Shostakovich, Dmitry (Dmitriyevich)

Shostakovich, Dmitry (Dmitriyevich)

biographical name


Dmitry Shostakovich, early 1940s.—Encyclopædia Britannica, Inc.

(born Sept. 25, 1906, St. Petersburg, Russia—died Aug. 9, 1975, Moscow, Russia, U.S.S.R.) Russian composer. Shaped by his intellectual parents and the political turmoil of his youth, he was admitted to the St. Petersburg Conservatory at age 13. His Symphony No. 1 (1924–25) attracted international attention for its convincing command of a large scale and its expressive palette ranging from unaffected lyricism to bitter satire to grand heroics. He experimented with avant-garde trends in his next symphonies and theatre works, such as the opera Lady Macbeth of Mtsensk (1932; revised as Katerina Izmaylova).

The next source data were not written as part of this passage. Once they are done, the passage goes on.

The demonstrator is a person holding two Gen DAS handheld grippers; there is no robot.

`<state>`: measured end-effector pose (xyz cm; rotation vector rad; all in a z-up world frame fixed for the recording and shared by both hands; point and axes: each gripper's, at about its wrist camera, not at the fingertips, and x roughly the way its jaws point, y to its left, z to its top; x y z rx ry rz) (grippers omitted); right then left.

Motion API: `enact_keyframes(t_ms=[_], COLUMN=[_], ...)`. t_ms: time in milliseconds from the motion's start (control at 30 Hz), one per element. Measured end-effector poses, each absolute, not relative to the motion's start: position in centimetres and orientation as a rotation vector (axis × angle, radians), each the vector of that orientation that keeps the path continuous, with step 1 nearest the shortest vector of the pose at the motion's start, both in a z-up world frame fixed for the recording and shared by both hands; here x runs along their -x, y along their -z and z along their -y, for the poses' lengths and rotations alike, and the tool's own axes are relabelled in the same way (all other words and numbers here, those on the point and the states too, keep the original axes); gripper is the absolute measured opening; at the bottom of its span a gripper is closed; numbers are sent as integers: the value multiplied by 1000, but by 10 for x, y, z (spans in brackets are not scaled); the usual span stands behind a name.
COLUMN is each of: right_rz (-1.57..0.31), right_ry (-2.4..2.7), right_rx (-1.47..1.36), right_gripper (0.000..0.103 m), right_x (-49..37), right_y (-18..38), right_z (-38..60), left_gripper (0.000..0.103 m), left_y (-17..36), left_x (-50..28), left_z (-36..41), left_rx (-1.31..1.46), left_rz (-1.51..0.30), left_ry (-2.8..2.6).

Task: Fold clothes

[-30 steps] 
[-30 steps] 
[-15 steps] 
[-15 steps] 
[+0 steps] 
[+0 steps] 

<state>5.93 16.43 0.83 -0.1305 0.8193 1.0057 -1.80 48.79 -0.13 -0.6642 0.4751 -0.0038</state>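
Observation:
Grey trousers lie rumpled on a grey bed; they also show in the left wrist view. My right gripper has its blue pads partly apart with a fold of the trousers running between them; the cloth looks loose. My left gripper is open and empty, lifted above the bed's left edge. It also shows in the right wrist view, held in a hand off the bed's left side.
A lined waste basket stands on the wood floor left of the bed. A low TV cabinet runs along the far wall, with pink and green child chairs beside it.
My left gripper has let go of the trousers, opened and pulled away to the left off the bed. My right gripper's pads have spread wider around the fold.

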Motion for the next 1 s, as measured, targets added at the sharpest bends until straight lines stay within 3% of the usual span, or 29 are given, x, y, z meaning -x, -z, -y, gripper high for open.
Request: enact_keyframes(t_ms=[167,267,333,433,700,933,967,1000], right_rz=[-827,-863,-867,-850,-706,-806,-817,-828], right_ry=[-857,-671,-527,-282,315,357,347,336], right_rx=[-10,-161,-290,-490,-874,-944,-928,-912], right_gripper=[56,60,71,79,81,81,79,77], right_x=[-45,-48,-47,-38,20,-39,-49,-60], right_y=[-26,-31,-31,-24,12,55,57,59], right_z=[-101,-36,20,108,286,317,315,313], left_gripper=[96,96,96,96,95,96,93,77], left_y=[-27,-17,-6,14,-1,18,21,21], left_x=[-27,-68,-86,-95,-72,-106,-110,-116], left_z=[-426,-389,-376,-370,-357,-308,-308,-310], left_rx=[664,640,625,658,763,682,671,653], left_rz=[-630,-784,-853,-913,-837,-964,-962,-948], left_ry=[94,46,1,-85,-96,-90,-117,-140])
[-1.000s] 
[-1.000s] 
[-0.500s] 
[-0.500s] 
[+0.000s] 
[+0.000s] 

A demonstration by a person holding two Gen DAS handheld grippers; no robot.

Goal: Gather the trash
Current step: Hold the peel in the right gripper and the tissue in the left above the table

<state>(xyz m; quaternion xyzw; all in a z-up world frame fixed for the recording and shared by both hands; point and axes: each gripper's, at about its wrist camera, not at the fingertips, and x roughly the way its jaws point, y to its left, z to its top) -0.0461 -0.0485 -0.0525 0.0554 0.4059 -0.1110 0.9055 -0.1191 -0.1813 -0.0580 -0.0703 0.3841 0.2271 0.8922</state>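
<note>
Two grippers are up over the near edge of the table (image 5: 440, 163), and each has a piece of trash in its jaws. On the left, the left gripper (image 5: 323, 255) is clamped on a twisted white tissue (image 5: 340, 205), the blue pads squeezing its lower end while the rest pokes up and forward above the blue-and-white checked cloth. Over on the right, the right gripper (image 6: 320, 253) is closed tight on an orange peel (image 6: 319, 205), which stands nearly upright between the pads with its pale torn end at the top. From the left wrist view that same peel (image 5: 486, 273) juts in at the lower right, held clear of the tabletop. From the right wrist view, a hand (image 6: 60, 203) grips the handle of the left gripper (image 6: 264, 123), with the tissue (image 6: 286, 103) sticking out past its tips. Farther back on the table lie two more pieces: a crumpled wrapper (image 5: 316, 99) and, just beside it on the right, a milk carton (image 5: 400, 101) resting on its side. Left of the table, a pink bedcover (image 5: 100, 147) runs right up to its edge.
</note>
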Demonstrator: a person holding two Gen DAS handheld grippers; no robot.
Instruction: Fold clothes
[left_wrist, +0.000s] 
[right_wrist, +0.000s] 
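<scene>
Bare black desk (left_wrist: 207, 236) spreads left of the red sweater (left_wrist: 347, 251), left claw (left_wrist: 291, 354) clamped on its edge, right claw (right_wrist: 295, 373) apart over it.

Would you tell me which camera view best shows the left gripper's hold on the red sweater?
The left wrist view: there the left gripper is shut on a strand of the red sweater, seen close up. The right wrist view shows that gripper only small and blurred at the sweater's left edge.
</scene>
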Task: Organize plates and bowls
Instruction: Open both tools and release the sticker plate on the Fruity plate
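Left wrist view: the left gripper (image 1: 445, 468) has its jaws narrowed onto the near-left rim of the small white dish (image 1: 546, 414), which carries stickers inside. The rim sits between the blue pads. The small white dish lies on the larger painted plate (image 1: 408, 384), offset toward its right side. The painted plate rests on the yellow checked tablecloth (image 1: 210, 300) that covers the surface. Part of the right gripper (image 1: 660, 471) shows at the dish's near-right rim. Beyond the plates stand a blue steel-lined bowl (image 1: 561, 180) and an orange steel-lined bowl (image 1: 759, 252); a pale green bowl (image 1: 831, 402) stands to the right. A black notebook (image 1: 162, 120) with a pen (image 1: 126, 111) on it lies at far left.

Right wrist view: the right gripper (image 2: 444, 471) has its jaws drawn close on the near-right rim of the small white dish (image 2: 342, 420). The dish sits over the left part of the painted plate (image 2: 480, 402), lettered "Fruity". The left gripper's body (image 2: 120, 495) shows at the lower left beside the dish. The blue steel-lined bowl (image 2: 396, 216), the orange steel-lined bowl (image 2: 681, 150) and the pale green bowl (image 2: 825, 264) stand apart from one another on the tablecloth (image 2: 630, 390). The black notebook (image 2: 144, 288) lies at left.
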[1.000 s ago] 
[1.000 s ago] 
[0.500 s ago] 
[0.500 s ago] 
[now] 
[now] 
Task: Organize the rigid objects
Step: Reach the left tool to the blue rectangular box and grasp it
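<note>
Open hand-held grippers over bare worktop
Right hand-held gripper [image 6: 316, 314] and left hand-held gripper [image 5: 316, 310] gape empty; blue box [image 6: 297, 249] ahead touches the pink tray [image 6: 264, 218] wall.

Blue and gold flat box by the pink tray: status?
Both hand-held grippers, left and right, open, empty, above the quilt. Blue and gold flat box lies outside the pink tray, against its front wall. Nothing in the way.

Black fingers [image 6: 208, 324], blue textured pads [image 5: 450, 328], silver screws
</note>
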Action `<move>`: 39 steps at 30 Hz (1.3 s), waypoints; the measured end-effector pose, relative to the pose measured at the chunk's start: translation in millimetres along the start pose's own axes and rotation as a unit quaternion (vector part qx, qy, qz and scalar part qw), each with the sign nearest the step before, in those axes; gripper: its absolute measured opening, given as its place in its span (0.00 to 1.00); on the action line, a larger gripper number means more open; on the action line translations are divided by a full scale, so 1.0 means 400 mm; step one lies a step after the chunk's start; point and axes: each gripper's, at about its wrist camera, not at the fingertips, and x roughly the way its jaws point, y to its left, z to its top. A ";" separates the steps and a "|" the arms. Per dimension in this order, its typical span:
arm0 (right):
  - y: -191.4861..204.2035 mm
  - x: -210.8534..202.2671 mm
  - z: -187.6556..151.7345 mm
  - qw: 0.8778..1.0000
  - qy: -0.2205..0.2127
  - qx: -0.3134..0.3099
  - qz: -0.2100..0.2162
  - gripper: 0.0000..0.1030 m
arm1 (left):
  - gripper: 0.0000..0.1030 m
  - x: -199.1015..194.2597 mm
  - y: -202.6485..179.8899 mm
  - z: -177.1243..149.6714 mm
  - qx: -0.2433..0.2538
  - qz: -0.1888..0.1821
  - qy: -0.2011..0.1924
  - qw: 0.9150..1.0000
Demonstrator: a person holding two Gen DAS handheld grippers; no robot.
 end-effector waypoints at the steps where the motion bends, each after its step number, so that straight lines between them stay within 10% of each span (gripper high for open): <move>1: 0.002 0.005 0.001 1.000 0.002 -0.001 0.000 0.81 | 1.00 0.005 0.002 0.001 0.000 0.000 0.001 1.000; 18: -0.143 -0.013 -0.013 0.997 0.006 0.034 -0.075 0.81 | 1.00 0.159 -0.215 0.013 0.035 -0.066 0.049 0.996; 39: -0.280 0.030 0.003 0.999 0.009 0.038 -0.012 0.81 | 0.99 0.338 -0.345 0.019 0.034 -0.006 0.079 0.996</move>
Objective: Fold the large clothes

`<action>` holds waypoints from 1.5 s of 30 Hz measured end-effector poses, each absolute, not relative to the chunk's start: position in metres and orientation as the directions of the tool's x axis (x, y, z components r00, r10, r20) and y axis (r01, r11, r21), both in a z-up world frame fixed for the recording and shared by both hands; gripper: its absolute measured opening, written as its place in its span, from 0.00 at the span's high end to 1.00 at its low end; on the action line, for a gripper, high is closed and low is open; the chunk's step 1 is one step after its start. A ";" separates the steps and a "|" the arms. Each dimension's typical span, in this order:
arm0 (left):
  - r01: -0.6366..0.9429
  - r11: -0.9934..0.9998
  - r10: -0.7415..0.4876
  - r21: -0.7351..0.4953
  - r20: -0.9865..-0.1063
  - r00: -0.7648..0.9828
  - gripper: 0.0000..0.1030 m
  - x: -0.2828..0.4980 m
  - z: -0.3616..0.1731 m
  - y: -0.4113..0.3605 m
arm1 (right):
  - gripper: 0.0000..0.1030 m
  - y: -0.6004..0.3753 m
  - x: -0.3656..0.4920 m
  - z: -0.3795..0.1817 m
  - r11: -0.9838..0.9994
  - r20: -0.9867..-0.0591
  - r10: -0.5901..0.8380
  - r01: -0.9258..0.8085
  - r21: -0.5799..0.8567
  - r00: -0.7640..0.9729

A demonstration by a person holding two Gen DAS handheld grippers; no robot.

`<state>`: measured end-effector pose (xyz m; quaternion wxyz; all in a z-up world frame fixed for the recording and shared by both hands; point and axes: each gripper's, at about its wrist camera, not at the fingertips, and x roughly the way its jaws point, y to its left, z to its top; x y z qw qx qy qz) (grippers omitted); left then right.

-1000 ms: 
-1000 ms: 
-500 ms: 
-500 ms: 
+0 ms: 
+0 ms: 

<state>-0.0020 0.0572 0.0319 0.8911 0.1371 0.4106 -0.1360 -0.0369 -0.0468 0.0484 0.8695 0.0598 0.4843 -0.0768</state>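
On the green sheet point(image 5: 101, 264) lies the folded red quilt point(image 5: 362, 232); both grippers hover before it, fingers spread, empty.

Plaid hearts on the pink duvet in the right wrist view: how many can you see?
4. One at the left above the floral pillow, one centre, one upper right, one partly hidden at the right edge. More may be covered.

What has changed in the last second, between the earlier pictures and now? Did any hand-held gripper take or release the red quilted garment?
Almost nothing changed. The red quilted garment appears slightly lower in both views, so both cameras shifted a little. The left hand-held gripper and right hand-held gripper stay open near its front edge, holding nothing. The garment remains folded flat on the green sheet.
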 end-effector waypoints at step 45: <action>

The denunciation of Lady Macbeth by the Soviet authorities in 1936 led to his adopting a very different style that was serious and elegiac, with a directness that appealed to the public. His wartime Symphony No. 7 (1941), thought to portray the German invasion, became a symbol of patriotism. After his music was denounced by the government in 1948, he was again devastated and began putting his most personal feelings into chamber works, particularly the remarkable 15 string quartets. With the Cold War “thaw” of the late 1950s, he composed two outspokenly personal late symphonies, including the 13th (1962). He is remembered as the greatest Russian composer to follow Igor Stravinsky.